REQUIRED ACTION:
The reply should hold only the lines below beginning at the one with "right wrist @" and ending at the one with "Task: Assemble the", copied exactly, with every picture left out.

[Source data]
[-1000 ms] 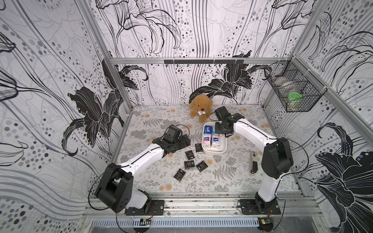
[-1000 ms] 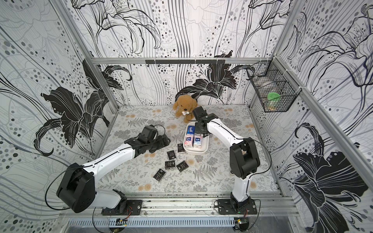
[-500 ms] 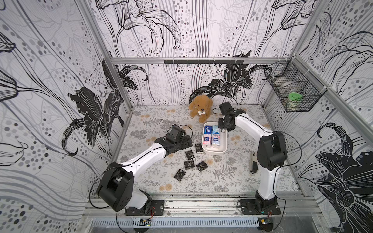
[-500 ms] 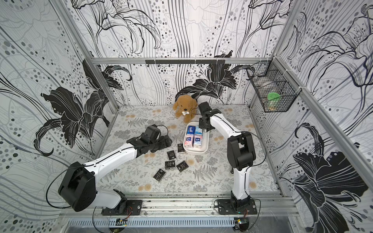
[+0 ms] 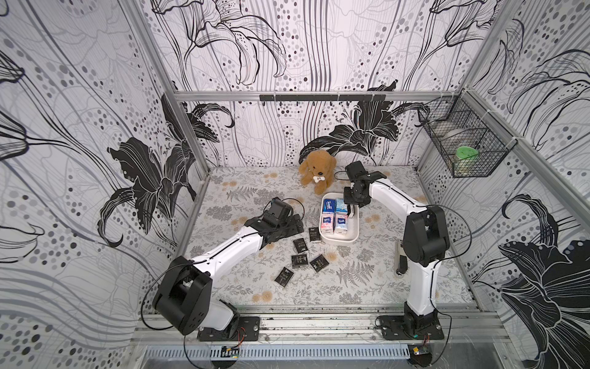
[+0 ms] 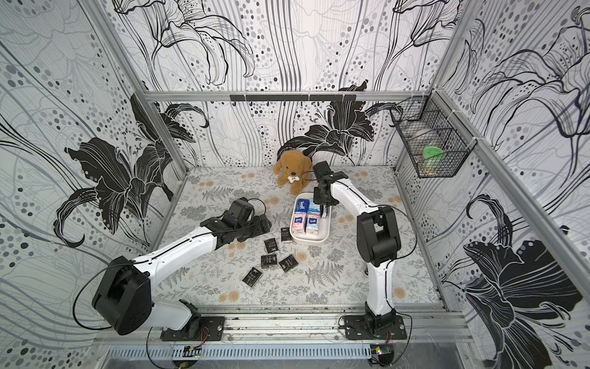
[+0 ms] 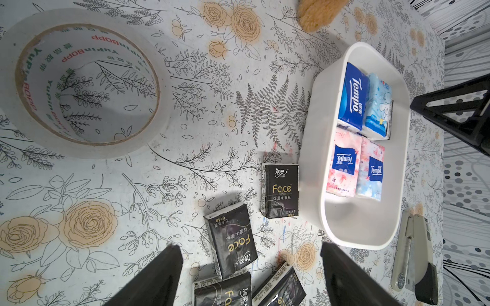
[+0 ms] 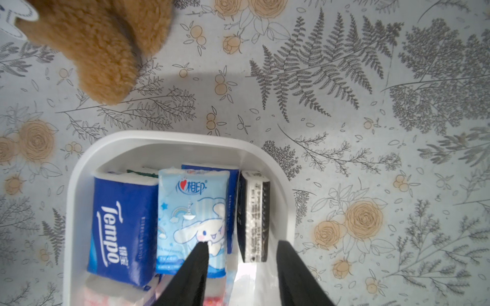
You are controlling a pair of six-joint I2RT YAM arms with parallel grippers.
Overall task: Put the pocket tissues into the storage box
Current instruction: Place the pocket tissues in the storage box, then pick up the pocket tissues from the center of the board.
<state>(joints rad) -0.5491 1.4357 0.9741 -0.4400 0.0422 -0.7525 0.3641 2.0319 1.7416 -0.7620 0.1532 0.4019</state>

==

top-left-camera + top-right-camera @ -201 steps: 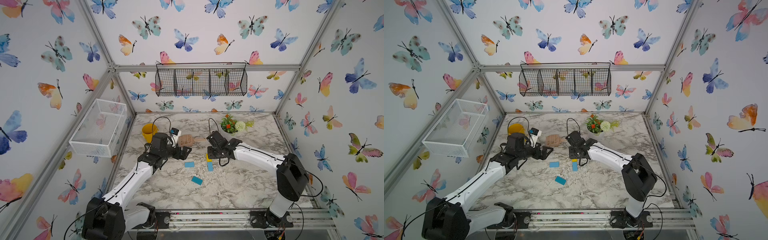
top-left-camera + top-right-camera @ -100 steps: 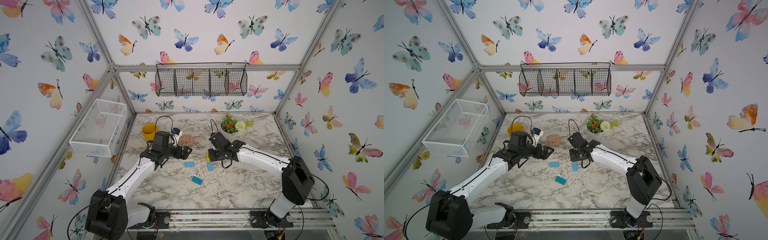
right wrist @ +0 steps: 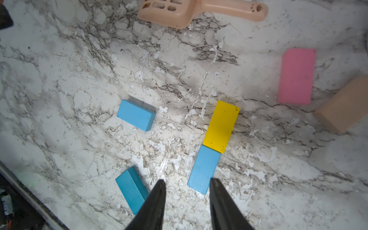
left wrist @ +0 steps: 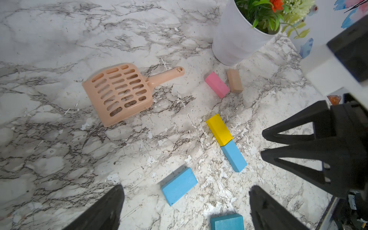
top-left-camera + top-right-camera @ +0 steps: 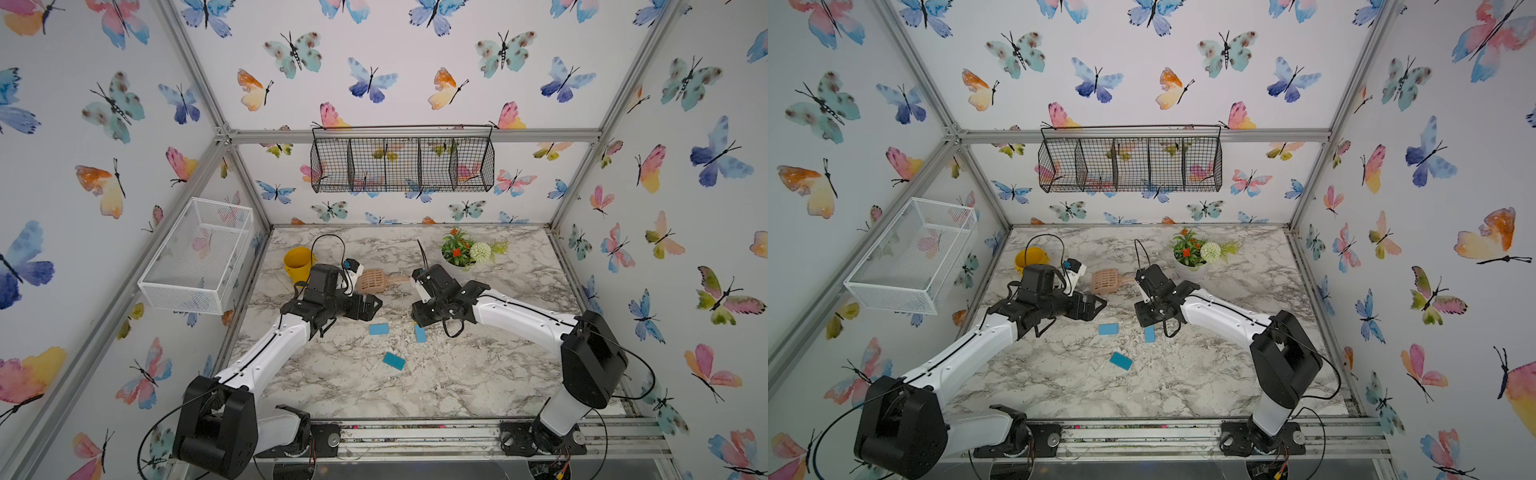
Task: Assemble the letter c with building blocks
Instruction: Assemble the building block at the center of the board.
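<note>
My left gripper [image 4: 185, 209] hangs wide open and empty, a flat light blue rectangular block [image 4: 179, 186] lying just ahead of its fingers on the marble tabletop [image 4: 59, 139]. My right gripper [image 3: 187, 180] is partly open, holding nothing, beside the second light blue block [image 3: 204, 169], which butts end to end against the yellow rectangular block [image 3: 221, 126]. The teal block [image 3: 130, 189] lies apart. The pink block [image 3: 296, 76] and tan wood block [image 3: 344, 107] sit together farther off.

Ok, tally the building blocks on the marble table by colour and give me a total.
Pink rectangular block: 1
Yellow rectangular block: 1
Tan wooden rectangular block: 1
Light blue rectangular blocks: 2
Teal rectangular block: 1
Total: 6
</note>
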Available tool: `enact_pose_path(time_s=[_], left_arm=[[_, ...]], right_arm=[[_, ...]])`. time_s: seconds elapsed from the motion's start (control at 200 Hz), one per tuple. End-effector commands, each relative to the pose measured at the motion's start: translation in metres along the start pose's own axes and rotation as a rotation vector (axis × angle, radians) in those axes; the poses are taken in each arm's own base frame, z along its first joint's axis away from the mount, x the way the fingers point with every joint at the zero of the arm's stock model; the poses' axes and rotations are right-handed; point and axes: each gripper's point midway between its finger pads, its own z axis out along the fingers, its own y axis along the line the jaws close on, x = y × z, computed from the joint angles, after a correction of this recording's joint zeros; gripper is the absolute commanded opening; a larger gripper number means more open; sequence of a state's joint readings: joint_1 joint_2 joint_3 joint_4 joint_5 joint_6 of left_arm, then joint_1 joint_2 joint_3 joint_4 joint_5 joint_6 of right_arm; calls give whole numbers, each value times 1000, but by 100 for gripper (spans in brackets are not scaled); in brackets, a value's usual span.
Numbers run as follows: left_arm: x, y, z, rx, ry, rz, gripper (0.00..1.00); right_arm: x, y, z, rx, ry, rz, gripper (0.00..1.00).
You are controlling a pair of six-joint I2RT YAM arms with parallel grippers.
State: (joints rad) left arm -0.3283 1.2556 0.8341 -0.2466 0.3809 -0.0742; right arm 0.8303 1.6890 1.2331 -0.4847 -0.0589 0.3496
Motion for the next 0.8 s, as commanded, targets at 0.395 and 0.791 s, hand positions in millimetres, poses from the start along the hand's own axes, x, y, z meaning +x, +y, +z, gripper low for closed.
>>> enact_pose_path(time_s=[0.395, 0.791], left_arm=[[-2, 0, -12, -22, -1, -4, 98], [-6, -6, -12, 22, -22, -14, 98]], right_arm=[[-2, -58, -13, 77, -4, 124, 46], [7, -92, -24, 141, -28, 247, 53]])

TASK RESPONSE:
right wrist @ +0 steps: 
left wrist @ +0 steps: 
top-left-camera + top-right-camera @ +0 steps: 
Task: Assemble the letter c with building blocks

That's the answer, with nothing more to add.